- D’abord, parce que c’est la justice parfaite qui y règnera. Ici-bas les méchants sont mélangés aux bons, mais là-haut il n’y aura aucun méchant et aucun pécheur.
- Le deuxième motif qui rend ce royaume désirable, est la très parfaite liberté. Ici-bas tous désirent la liberté sans la posséder pleinement, La création elle-même, dit saint Paul (Rom 8, 21),sera (alors) affranchie de l’esclavage de la corruption, pour connaître la glorieuse liberté des enfants de Dieu. Et non seulement tous les élus posséderont la liberté, mais ils seront rois, selon cette parole de l’Apocalypse (5, 10), adressée à Jésus : De ceux que tu as rachetés, tu as fait pour notre Dieu un royaume et des prêtres, et ils régneront sur la terre. Ils seront tous rois, parce qu’ils auront, avec Dieu, une seule volonté. Ils régneront donc tous, parce que la volonté de tous se fera, et Dieu sera leur couronne à tous.

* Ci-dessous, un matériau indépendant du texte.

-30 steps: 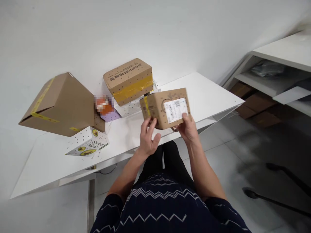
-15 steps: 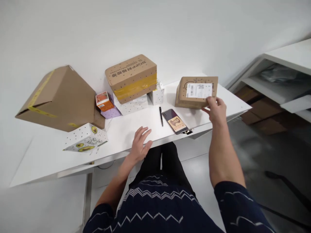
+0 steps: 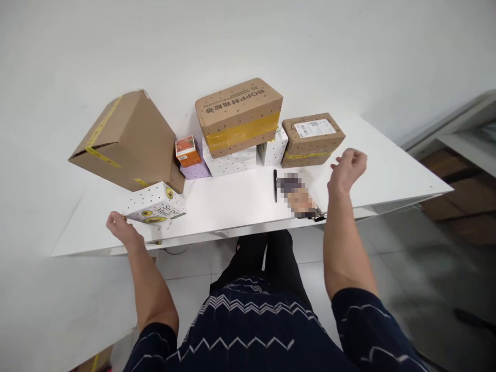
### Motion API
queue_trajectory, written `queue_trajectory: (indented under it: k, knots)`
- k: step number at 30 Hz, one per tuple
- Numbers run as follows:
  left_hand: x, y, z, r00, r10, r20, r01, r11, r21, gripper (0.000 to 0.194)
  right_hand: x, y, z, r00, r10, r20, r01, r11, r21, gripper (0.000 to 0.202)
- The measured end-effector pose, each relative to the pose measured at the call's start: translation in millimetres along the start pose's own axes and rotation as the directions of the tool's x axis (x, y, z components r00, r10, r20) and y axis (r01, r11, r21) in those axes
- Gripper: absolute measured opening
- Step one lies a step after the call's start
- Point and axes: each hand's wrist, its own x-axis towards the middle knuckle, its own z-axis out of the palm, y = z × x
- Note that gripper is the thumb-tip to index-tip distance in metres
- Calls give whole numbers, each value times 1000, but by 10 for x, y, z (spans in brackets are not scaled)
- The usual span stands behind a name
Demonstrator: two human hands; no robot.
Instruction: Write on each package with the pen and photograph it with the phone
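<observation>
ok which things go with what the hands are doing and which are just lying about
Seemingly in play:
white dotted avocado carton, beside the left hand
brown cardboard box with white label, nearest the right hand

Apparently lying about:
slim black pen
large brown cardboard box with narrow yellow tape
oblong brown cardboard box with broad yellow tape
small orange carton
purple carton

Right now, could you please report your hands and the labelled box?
Left hand beside avocado box, contact unclear. Right hand near labelled box, apparently empty. Labelled box on table; pen nearby.
</observation>
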Motion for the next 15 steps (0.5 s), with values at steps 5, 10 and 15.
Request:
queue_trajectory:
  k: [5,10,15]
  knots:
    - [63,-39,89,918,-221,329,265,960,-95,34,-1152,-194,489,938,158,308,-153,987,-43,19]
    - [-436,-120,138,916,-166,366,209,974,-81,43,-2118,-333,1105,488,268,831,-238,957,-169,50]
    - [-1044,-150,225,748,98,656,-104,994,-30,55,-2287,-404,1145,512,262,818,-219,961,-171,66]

- En troisième lieu, le royaume des cieux est désirable pour tout ce que Dieu préparera pour nous. L’œil n’a pas vu, dit Isaïe au Seigneur (64, 4), hormis toi seul, ce que tu as préparé à ceux qui t’attendent. Dieu (Ps. 102, 5), vous comblera de biens selon votre désir.
Et il faut remarquer ceci : L’homme trouvera « en Dieu seul » tout, beaucoup plus excellemment et plus parfaitement que tout ce qu’il cherche « en ce monde ».
« L’âme, qui commet ce grand péché de s’éloigner de toi pour rechercher hors de vous des biens, ne trouve ces biens dans toute leur pureté et limpidité, que si elle revient à vous », reconnaissait saint Augustin dans ses Confessions.
3- Le troisième motif de demander à Dieu la venue de son règne, c’est parce que parfois le péché règne et triomphe en ce monde.
Contre cette calamité, saint Paul s’écriait : Que le péché, disait-il aux Romains (6, 12), ne règne pas dans votre cœur.
Dieu doit régner dans notre cœur et il y règne effectivement lorsque nous sommes prêts à lui obéir et à observer tous ses commandements.
Quand donc nous demandons la venue du règne de Dieu, nous demandons donc que ne règne plus en nous le péché, mais Dieu seul et pour toujours.
Par cette demande de la venue du règne de Dieu, nous parviendrons à la béatitude proclamée par le Seigneur (Mt. 5,4) : Bienheureux les doux.
En effet, d’après la première explication du « Que ton règne arrive » l’homme, du fait qu’il désire voir Dieu reconnu Maître souverain de tout, ne se venge pas de l’injure subie, mais réserve ce soin à Dieu ; car, en se vengeant, il rechercherait son triomphe personnel et non la venue du règne de Dieu.
Une autre raison c’est que si nous attendons ce règne de Dieu, c’est-à-dire la gloire du paradis, nous ne devons pas, perdant les biens de ce monde, tomber dans l’inquiétude.
De même, si nos demandons que règnent en nous Dieu et son Christ, comme Jésus est plein de douceur et tendresse comme Il le dit lui-même (Mt 11, 29), nous devons, nous aussi, être doux et imiter ces chrétiens dont parle la lettre aux hébreux (He 10, 34) : vous avez accepté avec joie qu’on vous arrache vos biens, car vous étiez sûrs de posséder un bien encore meilleur, et permanent.